El combustible barato era el motor de las aerolíneas de bajo costo ✈️
El modelo de negocio de las aerolíneas de bajo coste se sostenía sobre dos pilares: una eficiencia operativa extrema y, sobre todo, un combustible accesible. Al duplicarse el precio del queroseno, ese margen se desvanece. Spirit Airlines, con su flota de Airbus A320 y una estrategia de ultra bajo coste, fue la primera en caer. Para mantener rutas, las aerolíneas se ven forzadas a subir tarifas o eliminar trayectos menos rentables. El resultado es una reducción de la competencia en el mercado.

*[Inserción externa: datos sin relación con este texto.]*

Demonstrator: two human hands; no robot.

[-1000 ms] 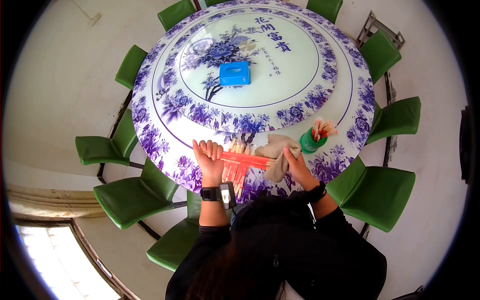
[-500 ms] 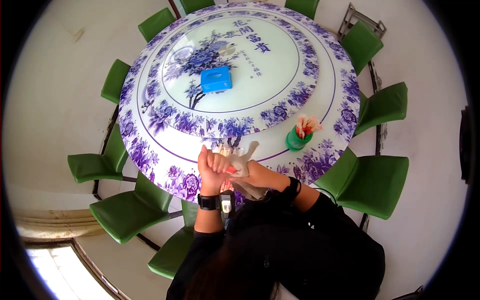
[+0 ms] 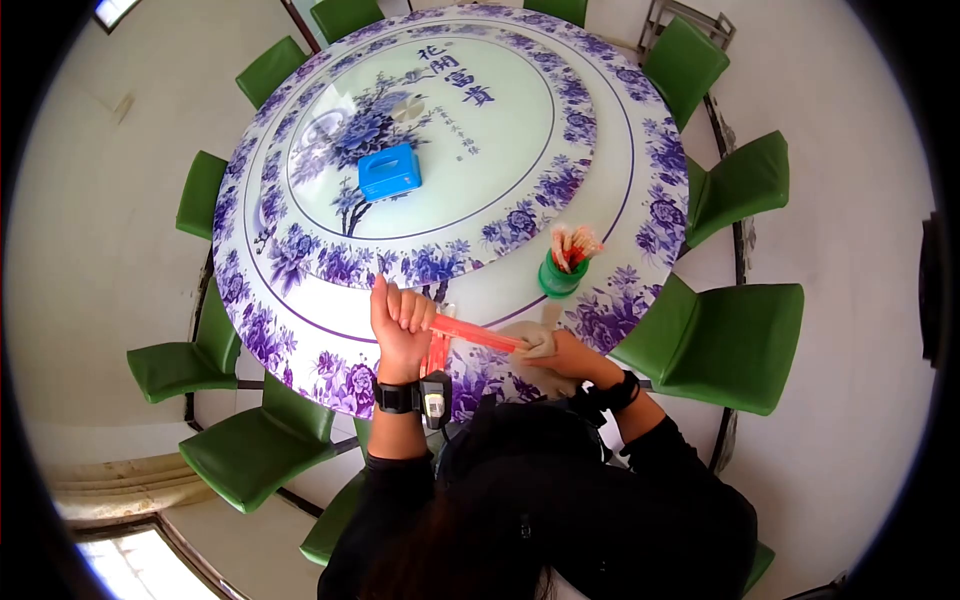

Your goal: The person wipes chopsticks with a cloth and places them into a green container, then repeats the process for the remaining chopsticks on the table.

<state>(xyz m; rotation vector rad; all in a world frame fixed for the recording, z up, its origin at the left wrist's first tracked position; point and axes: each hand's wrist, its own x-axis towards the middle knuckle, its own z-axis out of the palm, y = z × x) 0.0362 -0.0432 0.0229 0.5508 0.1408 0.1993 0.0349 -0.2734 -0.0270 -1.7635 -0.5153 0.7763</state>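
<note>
My left hand (image 3: 402, 318) is closed in a fist around one end of a long, flat red chopstick packet (image 3: 475, 333). The packet stretches to the right, slanting slightly down. At its other end, my right hand (image 3: 570, 355) grips a beige cloth (image 3: 532, 340), which is wrapped around the packet's tip. Below and between the hands, more red-and-white packets (image 3: 438, 350) lie on the table near its front edge, partly covered by my left hand and wrist. A green holder (image 3: 562, 279) full of similar packets stands upright on the table, beyond my right hand.
The round table (image 3: 640, 170) has a purple floral pattern and a raised glass turntable (image 3: 500, 150). On the turntable sits a blue tissue box (image 3: 390, 172). Green chairs surround the table, including one close on the right (image 3: 735, 345) and one on the left (image 3: 255, 450).
My hands have drawn apart. My right hand has moved right with the cloth, so a long stretch of the red packet now shows between them. The view has shifted slightly.
</note>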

Volar barato: un lujo que se va con el humo del queroseno 💸
Así que, querido pasajero, prepárate para pagar como si volaras en business aunque vayas en la fila 42. El sueño de los vuelos de 20 euros se ha ido al carajo, justo cuando el combustible vale lo mismo que un whisky en la sala VIP. La buena noticia es que tendrás menos competencia en el aeropuerto; la mala, que tu cartera competirá directamente con el precio del crudo. Y como siempre, gana el petróleo.